Saturday, October 12, 2024

28th Sunday in Ordinary Time Year B

In today's reading from Mark 10: 17-30, the rich young man asks Jesus, "Good teacher, what must I do to inherit eternal life?" and Jesus answers: “Why do you ask me about what is good? There is only one who is good. If you wish to enter into life, keep the commandments.”

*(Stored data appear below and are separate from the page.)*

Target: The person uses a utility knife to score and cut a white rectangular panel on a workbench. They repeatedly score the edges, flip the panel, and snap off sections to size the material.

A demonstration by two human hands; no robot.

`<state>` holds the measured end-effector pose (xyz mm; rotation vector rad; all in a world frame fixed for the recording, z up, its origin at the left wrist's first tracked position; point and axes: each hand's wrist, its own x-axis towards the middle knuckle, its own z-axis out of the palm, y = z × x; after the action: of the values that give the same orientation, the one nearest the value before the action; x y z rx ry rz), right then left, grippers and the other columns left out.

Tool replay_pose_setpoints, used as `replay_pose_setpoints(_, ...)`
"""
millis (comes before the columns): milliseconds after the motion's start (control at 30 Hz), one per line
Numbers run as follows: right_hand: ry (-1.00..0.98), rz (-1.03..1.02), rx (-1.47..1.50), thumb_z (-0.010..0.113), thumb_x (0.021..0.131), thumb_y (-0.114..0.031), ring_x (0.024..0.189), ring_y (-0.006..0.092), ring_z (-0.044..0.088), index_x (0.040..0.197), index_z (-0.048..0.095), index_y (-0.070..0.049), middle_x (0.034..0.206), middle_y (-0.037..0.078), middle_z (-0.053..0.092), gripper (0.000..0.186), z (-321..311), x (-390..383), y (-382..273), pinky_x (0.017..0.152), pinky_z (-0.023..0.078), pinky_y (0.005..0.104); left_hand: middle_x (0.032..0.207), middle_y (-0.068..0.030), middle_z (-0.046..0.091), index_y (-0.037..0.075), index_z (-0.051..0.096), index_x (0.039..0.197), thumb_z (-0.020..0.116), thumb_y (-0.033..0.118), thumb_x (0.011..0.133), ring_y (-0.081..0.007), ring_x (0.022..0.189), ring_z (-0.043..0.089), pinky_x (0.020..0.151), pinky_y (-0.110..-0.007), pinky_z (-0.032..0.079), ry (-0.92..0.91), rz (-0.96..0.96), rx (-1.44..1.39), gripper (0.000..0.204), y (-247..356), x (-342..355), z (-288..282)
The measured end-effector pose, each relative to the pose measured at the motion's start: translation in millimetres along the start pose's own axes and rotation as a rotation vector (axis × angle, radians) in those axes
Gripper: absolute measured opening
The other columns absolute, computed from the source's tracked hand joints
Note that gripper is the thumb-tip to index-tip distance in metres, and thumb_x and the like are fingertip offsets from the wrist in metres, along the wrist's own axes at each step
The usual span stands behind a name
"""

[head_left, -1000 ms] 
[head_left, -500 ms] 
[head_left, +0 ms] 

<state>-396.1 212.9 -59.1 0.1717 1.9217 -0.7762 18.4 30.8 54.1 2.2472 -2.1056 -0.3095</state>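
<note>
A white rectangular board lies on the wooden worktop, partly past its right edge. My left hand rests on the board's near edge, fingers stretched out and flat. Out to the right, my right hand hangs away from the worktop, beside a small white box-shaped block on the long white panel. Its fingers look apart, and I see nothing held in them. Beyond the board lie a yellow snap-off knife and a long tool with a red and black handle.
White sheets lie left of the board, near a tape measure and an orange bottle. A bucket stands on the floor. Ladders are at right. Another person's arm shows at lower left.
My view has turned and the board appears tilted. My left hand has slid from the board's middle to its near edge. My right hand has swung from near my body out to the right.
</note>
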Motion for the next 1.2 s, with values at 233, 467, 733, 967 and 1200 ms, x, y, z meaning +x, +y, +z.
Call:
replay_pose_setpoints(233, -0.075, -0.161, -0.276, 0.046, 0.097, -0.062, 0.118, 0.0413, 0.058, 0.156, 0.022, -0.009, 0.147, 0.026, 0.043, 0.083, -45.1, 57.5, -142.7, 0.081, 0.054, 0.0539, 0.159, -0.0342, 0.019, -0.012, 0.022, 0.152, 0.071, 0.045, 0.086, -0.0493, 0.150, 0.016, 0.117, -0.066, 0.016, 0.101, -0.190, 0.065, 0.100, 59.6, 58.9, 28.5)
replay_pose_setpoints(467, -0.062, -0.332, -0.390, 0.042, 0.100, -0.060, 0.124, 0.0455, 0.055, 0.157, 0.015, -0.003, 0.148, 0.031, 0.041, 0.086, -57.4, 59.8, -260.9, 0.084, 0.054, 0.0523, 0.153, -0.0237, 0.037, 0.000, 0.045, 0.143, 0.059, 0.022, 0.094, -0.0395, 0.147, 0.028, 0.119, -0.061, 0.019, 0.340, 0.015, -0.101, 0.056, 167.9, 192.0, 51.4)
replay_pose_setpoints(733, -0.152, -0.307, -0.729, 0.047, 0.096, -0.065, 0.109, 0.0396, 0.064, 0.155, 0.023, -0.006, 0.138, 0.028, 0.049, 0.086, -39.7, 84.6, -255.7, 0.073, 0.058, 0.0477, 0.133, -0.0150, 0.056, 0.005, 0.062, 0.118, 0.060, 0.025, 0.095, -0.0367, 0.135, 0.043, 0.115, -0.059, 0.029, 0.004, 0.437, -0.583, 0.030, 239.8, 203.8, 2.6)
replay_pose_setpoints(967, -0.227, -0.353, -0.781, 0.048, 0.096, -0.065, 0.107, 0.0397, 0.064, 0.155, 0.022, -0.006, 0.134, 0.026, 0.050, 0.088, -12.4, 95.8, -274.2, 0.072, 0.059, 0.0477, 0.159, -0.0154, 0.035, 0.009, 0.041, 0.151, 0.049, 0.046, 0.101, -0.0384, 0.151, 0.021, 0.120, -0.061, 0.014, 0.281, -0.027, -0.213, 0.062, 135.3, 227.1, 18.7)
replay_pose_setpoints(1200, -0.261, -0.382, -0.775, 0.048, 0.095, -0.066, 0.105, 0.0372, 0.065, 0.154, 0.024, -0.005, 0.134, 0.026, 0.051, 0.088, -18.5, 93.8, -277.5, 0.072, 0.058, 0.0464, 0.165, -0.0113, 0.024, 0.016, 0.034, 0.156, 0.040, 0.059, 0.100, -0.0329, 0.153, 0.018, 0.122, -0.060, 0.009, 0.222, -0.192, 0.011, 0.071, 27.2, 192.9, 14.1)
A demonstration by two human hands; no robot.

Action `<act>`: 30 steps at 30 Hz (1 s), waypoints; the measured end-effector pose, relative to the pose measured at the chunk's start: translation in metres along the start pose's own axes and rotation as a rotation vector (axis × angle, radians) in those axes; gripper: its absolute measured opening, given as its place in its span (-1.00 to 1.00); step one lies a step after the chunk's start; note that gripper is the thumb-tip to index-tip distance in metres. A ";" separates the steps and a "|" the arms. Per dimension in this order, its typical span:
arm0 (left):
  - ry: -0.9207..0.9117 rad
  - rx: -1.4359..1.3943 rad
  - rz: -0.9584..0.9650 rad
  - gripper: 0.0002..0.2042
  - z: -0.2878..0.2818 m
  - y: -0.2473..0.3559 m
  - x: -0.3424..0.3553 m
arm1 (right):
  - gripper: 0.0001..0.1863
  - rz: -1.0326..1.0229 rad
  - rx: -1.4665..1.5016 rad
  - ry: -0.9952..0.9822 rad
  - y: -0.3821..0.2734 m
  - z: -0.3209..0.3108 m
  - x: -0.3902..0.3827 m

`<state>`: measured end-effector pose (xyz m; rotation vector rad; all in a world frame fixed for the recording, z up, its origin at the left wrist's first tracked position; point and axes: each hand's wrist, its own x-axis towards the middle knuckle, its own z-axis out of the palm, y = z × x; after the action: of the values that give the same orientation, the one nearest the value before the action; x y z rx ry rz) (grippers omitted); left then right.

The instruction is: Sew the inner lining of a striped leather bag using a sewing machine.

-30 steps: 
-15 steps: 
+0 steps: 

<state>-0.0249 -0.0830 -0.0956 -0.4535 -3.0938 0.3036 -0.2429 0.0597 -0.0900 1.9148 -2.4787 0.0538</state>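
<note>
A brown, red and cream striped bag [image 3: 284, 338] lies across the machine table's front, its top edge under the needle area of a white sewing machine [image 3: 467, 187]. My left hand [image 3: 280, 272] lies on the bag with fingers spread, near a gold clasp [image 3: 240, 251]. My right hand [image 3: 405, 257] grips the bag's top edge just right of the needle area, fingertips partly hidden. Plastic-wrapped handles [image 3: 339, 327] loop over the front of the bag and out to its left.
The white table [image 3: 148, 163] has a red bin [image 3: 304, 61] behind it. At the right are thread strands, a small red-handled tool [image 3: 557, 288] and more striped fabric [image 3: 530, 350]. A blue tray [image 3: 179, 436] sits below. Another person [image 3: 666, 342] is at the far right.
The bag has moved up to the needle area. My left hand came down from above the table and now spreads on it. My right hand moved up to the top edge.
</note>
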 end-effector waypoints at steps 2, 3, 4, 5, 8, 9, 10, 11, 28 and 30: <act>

In his encyclical Veritatis Splendor, St. John Paul II says about this gospel:
Before answering the question, Jesus wishes the young man to have a clear idea of why he asked his question. The ‘Good Teacher’ points out to him – and to all of us – that the answer to the question, “What good must I do to have eternal life?” can only be found by turning one’s mind and heart to the ‘One’ who is good: “No one is good but God alone.” Only God can answer the question about what is good, because he is the Good itself. 
To ask about the good, in fact, ultimately means to turn towards God, the fullness of goodness. Jesus shows that the young man’s question is really a religious question, and that the goodness that attracts and at the same time obliges man has its source in God, and indeed is God himself. God alone is worthy of being loved “with all one’s heart, and with all one’s soul, and with all one's mind.” He is the source of man’s happiness. Jesus brings the question about morally good action back to its religious foundations, to the acknowledgment of God, who alone is goodness, fullness of life, the final end of human activity, and perfect happiness.
Christ and the Rich Young Man, by Heinrich Hoffman (Riverside Church)


Saturday, October 5, 2024

27th Sunday in Ordinary Time Year B

In the beginning of today's gospel reading, taken from Mark 10: 2-16, Jesus is questioned by the Pharisees about divorce. “Is it lawful for a man to divorce his wife?” In part of his his response, he quotes from Genesis 2:24, "For this reason a man will leave his father and mother and be united to his wife, and the two will become one flesh."

This image of marriage is a symbol of Christ and the Church. Jacob Serugh, a Syriac poet-theologian who died in 521 AD comments on this image in a vivid homily:
Icon of Christ, the Bridegroom and Mary, the Bride Church, from Sacro Speco
Wives are not united to their husbands as closely as the Church is to the Son of God. What husband but our Lord ever died for his wife, and what bride ever chose a crucified man as her husband? Who ever gave his blood as a gift to his wife except the One who died on the cross and sealed the marriage bond with his wounds? Who was ever seen lying dead at his own wedding banquet with his wife at his side seeking to console herself by embracing him? At what other celebration, at what other feast is the bridegroom’s body distributed to the guests in the form of bread?
Death separates wives from their husbands, but in this case it is death that unites the bride to her beloved. He died on the cross, bequeathed his body to his glorious spouse, and now every day she receives and consumes it at his table. She consumes it under the form of bread, and under the form of the wine that she drinks, so that the whole world may know that they are no longer two but one.
May Christ the Bridegroom, who gave his life so that we might have life, unite us ever more closely to himself!